8. Wojtyla escribió que no todo lo que decide una mayoría es admisible. Es cierto. Si una mayoría decide un genocidio, la rebelión y la ingerencia, incluyendo el uso de las armas, es obligación. Son situaciones extremas en las que “mancharse” se hace inevitable. Pero ese derecho de resistencia ante las mayorías y ante los Estados no se basa en programas políticos ni convicciones religiosas, sino en la legítima defensa, propia o ajena, y en una evaluación mesurada de las consecuencias de hacer o no-hacer, bajo nuestra propia responsabilidad como humanos, sin resguardarnos bajo mandatos divinos y conscientes de que la guerra ahoga la democracia y de que la ausencia de democracia degenera siempre en nuevas formas de terror.
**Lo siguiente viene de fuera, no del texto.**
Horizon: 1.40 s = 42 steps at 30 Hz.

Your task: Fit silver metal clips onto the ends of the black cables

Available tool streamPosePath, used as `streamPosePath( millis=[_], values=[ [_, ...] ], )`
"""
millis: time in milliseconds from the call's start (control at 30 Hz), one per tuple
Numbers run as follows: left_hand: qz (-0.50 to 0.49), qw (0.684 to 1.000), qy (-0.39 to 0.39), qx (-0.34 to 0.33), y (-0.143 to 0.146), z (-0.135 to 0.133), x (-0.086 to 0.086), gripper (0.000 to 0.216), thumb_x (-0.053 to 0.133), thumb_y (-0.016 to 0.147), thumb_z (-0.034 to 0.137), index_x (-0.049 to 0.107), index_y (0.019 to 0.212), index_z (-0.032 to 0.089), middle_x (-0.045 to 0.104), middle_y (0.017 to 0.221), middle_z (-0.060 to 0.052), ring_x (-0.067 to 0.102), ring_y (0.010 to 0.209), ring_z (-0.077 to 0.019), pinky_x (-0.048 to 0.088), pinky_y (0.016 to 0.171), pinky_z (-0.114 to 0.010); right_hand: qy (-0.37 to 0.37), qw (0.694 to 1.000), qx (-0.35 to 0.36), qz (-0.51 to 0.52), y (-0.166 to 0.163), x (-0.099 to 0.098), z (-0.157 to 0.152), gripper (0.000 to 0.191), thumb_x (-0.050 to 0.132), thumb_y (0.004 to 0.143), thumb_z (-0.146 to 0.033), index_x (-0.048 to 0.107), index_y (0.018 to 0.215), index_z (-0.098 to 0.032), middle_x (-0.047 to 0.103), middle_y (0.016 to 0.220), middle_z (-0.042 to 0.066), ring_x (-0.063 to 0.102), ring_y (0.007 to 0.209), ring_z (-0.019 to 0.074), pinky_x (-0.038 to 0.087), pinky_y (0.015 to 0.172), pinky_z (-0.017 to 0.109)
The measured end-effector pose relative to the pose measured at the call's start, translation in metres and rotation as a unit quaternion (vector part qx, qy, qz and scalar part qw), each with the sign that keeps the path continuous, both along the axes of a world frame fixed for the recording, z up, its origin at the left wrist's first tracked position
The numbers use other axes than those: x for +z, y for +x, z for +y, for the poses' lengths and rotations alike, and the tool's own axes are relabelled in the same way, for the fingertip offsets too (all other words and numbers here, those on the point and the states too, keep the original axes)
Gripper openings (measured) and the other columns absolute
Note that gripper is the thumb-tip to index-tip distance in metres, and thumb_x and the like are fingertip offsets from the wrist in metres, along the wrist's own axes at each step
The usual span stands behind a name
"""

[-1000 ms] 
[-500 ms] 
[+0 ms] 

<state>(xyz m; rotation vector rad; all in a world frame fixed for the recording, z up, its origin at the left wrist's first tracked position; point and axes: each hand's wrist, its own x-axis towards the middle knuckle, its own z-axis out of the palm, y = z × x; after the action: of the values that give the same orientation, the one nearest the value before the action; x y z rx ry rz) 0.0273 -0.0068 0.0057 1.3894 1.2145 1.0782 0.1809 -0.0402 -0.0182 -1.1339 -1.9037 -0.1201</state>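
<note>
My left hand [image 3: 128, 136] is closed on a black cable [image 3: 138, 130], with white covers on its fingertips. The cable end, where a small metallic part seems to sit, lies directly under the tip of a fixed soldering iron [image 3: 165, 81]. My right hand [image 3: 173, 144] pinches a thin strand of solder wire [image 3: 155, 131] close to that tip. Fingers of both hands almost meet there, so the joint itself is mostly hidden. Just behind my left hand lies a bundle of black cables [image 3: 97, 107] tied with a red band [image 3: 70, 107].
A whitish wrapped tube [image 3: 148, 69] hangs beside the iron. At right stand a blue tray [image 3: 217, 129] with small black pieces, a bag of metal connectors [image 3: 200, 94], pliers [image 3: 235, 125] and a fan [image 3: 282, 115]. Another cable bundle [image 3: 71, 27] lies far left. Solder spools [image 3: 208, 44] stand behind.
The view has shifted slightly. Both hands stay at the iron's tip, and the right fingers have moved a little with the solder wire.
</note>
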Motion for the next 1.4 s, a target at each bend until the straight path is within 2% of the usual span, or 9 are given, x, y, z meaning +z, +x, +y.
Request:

Un integrista católico puede decir entonces: “claro, así que ante un gobierno que legaliza el aborto vale dar un golpe de Estado o imponer un régimen autoritario, en defensa de los embriones asesinados”. Puede decirlo, pero no defiende un derecho humano sino una violación del derecho de las mujeres a decidir. Entonces, ¿dónde está la “norma” que establece la frontera entre cuáles son los derechos humanos superiores a la decisión de las mayorías y que justifican la rebelión contra ellas? Pues está en nosotros, y no es “norma” sino decisión, opción, compromiso con una democracia en la que la libertad es valor primero y la regla de mayoría la forma más razonable de decidir aquello que nos afecta a todas y a todos. La contienda entre libertarios y autoritarios no es filosófica ni teológica,  sino política, y sólo puede resolverla el conflicto, aunque es deseable que éste sea pacífico y dé lugar a leyes y procedimientos comunes, revisables sin duda, y no a una guerra abierta y permanente. En definitiva, ganan quienes son más fuertes... pero la verdadera fuerza no reside en la punta del fusil, sino, ante todo, en nuestra conciencia y en la cooperación en multitud para crear una sociedad capaz de educar(se) en la libertad y la responsabilidad. Aunque a veces, en legítima defensa y circunstancias excepcionales, la libertad deba ser, ocasionalmente, defendida de otra manera.
Wojtyla ha muerto. Respeto el dolor de quienes le querían. Pero él combatía por sus ideas y sus ideas deben ser combatidas. Pasado el luto de sus próximos, no hay excusa para el silencio. Porque su sucesor no será mucho mejor que él.